◆ What to do ◆
Nothing in the listing should be altered when it is copied, and no picture goes into the copy.
------ Exercise data ------
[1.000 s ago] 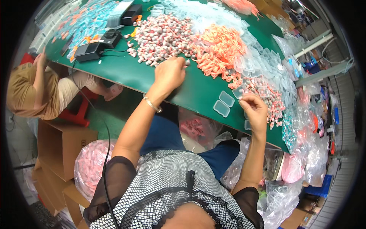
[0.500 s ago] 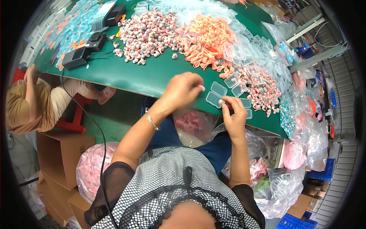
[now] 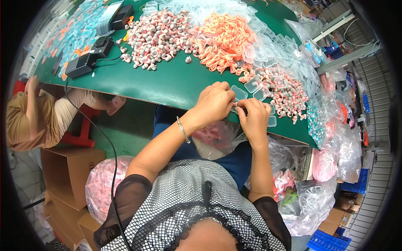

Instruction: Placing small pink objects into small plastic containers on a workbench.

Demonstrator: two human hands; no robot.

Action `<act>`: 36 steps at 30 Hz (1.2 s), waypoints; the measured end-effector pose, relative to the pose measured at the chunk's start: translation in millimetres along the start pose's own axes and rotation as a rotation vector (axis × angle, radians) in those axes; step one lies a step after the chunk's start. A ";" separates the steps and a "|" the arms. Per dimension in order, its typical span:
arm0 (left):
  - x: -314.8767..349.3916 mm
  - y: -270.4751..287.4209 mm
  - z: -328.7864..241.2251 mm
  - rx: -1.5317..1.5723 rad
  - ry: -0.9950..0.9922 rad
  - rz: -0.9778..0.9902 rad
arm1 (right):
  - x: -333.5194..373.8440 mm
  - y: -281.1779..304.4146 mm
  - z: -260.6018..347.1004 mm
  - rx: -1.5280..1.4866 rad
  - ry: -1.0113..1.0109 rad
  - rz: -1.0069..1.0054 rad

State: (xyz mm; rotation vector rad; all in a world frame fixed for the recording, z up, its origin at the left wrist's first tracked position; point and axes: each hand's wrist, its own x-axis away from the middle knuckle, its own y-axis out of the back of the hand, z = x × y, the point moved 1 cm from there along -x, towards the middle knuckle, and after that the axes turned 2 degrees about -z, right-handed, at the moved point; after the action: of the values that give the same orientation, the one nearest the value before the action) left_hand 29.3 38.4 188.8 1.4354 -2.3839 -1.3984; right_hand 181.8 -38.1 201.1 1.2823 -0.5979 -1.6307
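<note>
Over the table's front edge, my left hand [image 3: 215, 103] and my right hand [image 3: 254, 119] meet with their fingertips pinched together. A small pink-and-whitish plug-like piece [image 3: 235, 105] shows between them, mostly hidden by the fingers. Just behind it lies an open clear plastic case [image 3: 238, 93], its nearer half covered by my hands. To the right of my right hand is a heap of small pink-and-white pieces [image 3: 289, 94], with more clear cases [image 3: 253, 84] at its left side. Bundled orange cords [image 3: 228, 42] are piled beyond my hands.
A large heap of pink-and-grey plugs [image 3: 159, 37] sits on the green table [image 3: 142, 85]. Black boxes [image 3: 81, 66] with a cable stand at the left. Many clear cases [image 3: 289, 54] lie at the far right. Another person [image 3: 29, 113] sits at the left. Cardboard boxes [image 3: 69, 178] stand below.
My left hand has moved right and forward with a small pink piece, meeting my right hand at the clear case. The right hand has shifted slightly and its fingers now meet the left's.
</note>
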 end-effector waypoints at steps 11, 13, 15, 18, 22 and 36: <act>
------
◆ Response to this task ◆
[1.000 s ago] 
[0.500 s ago] 
[now] 

Instruction: Placing small pink objects into small plastic containers on a workbench.

Demonstrator: two human hands; no robot.

Action `<act>`: 36 steps at 30 Hz (1.2 s), waypoints; the measured end-effector pose, relative to the pose measured at the chunk's start: translation in millimetres along the start pose's own axes and rotation as a rotation vector (axis × angle, radians) in those axes; step one lies a step after the chunk's start. A ";" separates the steps and a "|" the arms. Per dimension in order, its typical span:
arm0 (left):
  - x: -314.8767..349.3916 mm
  - y: -270.4751..287.4209 mm
  - z: -328.7864..241.2251 mm
  - rx: -1.5317..1.5723 rad
  - ry: -0.9950..0.9922 rad
  - rz: -0.9778..0.9902 rad
arm1 (right):
  - x: -333.5194..373.8440 mm
  - y: -281.1779..304.4146 mm
  - z: -260.6018..347.1004 mm
  - rx: -1.5280..1.4866 rad
  - ry: -1.0113..1.0109 rad
  - rz: -1.0069..1.0054 rad

State: (xyz mm; rotation vector rad; all in a world frame fixed for the recording, z up, its origin at the left wrist's first tracked position; point and axes: each hand's wrist, its own x-axis away from the middle knuckle, its own y-axis out of the back of the hand, z = x × y, the point moved 1 cm from there along -x, towards the middle knuckle, and after that the axes turned 2 degrees about -z, right-handed, at the moved point; after the action: of the values that give the same orientation, the one nearest the value before the action) left_hand 29.3 38.4 188.8 1.4354 -2.3839 -1.3984; right_hand 181.8 -38.1 201.1 1.2823 -0.5979 -1.6307
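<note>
Over the table's front edge, my left hand [image 3: 215, 103] and my right hand [image 3: 254, 119] meet with their fingertips pinched together. A small pink-and-whitish plug-like piece [image 3: 235, 105] shows between them, mostly hidden by the fingers. Just behind it lies an open clear plastic case [image 3: 238, 93], its nearer half covered by my hands. To the right of my right hand is a heap of small pink-and-white pieces [image 3: 289, 94], with more clear cases [image 3: 253, 84] at its left side. Bundled orange cords [image 3: 228, 42] are piled beyond my hands.
A large heap of pink-and-grey plugs [image 3: 159, 37] sits on the green table [image 3: 142, 85]. Black boxes [image 3: 81, 66] with a cable stand at the left. Many clear cases [image 3: 289, 54] lie at the far right. Another person [image 3: 29, 113] sits at the left. Cardboard boxes [image 3: 69, 178] stand below.
My left hand has moved right and forward with a small pink piece, meeting my right hand at the clear case. The right hand has shifted slightly and its fingers now meet the left's.
</note>
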 end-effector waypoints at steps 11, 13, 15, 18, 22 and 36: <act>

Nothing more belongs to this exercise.